§ **PROBLEM DESCRIPTION**
Return exactly those lines of the material below that fall between the line holding "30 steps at" and the line holding "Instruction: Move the", inclusive.

§ **DATA EXTRACTS**

╭──

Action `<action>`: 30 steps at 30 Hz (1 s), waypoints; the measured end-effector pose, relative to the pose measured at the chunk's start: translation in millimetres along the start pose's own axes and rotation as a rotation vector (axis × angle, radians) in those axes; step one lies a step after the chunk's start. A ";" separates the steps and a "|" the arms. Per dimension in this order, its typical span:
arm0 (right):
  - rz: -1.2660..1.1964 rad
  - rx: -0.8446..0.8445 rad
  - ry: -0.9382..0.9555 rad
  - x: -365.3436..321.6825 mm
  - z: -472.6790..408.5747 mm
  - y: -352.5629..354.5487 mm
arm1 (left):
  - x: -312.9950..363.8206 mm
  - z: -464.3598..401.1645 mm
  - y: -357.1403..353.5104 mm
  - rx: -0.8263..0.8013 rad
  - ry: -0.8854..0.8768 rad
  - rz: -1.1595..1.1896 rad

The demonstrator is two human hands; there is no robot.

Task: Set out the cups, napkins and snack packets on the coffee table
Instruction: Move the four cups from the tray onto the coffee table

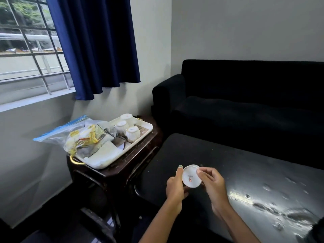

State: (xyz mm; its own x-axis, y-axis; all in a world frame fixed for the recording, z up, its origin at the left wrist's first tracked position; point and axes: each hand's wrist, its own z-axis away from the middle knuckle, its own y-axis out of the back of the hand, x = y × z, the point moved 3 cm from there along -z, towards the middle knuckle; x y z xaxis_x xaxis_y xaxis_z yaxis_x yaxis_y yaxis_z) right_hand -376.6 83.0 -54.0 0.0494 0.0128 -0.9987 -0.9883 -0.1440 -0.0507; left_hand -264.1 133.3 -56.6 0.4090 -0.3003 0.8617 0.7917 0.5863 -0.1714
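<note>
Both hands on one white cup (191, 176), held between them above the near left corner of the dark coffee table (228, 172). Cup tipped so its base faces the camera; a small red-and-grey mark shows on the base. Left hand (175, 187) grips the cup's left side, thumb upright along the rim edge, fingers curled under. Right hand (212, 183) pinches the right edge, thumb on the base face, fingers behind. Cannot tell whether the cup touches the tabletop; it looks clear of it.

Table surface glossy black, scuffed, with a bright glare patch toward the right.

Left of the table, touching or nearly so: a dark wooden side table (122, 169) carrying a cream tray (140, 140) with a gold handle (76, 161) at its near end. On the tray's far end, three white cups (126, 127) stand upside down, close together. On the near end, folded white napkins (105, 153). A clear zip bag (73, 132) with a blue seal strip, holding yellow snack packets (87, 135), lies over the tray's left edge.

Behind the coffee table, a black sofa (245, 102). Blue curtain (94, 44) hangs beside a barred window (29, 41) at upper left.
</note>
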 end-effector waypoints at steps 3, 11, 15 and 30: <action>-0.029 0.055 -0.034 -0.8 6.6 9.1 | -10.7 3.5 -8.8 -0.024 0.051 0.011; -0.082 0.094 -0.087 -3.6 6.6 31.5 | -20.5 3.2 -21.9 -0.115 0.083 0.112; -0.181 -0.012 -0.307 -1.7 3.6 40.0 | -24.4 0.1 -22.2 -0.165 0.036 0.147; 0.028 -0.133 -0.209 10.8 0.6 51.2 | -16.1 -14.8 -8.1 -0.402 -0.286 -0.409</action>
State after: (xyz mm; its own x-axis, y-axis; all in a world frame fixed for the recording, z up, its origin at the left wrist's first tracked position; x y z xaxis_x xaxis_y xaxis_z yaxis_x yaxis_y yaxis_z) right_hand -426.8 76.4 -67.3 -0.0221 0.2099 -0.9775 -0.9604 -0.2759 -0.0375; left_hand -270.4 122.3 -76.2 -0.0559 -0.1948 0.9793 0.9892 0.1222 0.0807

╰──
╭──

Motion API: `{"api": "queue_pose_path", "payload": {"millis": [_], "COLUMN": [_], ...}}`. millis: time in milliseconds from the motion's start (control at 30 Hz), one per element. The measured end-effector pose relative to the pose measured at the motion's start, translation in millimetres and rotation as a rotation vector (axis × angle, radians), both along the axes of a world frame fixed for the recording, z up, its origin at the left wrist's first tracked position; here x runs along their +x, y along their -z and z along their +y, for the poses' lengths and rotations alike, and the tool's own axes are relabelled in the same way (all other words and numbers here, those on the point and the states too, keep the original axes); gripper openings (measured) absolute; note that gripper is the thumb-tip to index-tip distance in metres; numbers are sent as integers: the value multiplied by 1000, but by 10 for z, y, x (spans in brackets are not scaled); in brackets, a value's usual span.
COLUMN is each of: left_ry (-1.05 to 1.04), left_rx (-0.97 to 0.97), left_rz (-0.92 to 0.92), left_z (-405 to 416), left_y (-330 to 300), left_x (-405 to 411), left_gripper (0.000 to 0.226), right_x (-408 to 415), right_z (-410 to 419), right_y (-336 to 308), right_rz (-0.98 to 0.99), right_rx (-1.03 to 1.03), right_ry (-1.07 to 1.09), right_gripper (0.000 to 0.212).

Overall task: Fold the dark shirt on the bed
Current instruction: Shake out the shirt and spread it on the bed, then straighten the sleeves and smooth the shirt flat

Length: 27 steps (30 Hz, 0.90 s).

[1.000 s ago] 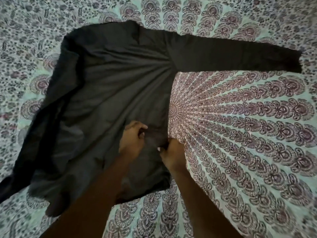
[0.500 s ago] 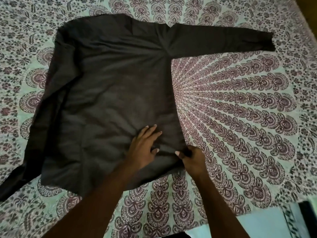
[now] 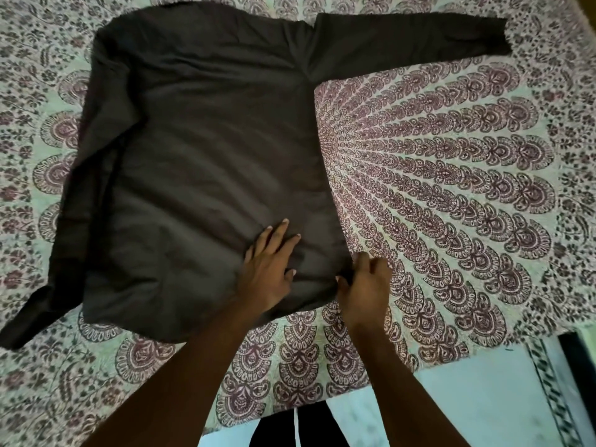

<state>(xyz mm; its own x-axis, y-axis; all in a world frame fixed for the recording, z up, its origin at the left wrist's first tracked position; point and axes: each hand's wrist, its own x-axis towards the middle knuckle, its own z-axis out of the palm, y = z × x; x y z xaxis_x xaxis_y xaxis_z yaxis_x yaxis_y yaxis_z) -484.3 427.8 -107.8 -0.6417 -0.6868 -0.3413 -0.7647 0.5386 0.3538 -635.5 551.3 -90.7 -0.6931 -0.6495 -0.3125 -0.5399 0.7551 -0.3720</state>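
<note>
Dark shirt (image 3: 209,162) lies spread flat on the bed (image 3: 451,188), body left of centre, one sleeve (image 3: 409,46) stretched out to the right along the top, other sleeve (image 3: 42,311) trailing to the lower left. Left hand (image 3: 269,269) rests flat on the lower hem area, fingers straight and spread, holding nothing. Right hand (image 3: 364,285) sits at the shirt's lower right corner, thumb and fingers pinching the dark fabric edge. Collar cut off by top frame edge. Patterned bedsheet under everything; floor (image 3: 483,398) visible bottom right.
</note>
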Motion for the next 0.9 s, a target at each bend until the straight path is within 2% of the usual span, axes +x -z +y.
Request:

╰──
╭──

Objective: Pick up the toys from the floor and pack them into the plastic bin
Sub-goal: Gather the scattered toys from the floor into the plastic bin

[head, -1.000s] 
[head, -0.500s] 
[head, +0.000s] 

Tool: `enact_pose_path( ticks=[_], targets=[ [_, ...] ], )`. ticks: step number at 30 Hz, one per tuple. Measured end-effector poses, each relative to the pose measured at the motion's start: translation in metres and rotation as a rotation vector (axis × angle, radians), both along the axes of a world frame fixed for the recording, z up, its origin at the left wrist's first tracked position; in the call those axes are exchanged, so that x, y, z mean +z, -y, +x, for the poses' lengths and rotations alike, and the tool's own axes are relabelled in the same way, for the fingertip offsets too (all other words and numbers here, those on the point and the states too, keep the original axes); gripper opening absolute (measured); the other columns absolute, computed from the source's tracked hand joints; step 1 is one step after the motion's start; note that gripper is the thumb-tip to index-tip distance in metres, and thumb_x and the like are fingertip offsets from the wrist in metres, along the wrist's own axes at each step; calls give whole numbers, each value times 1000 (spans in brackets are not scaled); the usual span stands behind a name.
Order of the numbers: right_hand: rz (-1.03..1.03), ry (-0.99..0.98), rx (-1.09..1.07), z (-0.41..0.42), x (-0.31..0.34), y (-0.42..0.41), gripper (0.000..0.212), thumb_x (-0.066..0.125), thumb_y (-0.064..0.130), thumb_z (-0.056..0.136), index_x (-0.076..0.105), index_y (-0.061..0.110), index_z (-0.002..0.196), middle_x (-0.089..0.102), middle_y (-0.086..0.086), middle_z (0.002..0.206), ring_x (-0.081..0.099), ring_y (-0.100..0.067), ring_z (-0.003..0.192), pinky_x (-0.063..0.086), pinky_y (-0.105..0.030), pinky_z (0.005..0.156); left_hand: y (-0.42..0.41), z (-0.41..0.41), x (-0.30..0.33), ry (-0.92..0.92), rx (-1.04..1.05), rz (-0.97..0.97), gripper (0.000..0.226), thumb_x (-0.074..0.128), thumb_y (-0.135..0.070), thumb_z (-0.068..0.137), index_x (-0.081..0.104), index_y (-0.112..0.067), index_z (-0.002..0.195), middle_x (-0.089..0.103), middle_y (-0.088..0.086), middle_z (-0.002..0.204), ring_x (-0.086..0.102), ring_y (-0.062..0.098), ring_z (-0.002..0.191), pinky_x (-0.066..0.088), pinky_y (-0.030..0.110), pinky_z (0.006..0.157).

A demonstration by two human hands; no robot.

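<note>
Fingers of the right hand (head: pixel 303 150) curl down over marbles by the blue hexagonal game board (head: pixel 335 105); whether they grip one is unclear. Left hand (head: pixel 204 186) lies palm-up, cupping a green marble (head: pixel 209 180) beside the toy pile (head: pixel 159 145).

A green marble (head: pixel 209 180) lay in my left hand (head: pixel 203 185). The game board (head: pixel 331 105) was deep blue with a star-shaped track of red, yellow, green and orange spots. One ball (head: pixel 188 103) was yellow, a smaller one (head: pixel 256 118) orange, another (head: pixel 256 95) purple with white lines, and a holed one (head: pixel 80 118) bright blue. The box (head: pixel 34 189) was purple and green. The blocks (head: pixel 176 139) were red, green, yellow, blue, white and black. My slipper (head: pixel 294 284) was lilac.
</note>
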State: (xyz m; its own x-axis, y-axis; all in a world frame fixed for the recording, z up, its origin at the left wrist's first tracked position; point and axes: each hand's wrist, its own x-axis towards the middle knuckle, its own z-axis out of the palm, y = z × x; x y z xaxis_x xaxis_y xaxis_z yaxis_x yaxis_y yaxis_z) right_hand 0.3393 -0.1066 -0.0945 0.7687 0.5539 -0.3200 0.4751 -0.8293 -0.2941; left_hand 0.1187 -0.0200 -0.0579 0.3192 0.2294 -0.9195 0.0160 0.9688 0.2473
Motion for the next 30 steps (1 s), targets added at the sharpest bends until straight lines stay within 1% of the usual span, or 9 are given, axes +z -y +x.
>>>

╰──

§ **EXERCISE ANSWER**
Action `<action>`: 30 steps at 30 Hz (1 s), waypoints; the measured end-effector pose, relative to the pose measured at the chunk's start: translation in millimetres along the start pose's own axes and rotation as a rotation vector (axis × angle, radians) in those axes; step one lies a step after the chunk's start. A ";" separates the steps and a "|" the arms. Per dimension in this order, its typical span:
arm0 (right):
  - rz: -1.2660..1.1964 rad
  - rx: -0.8446..0.8445 rad
  - ry: -0.9382..0.9555 rad
  - x: -365.3436..321.6825 mm
  - z: -472.6790..408.5747 mm
  - y: -352.5629..354.5487 mm
arm1 (left):
  - x: -312.9950..363.8206 mm
  - z: -464.3598..401.1645 mm
  - y: -357.1403..353.5104 mm
  - rx: -0.8263..0.8013 rad
  - ry: -0.8854..0.8768 rad
  - rz: -1.1595..1.1896 rad

The demonstrator is two human hands; there is no robot.

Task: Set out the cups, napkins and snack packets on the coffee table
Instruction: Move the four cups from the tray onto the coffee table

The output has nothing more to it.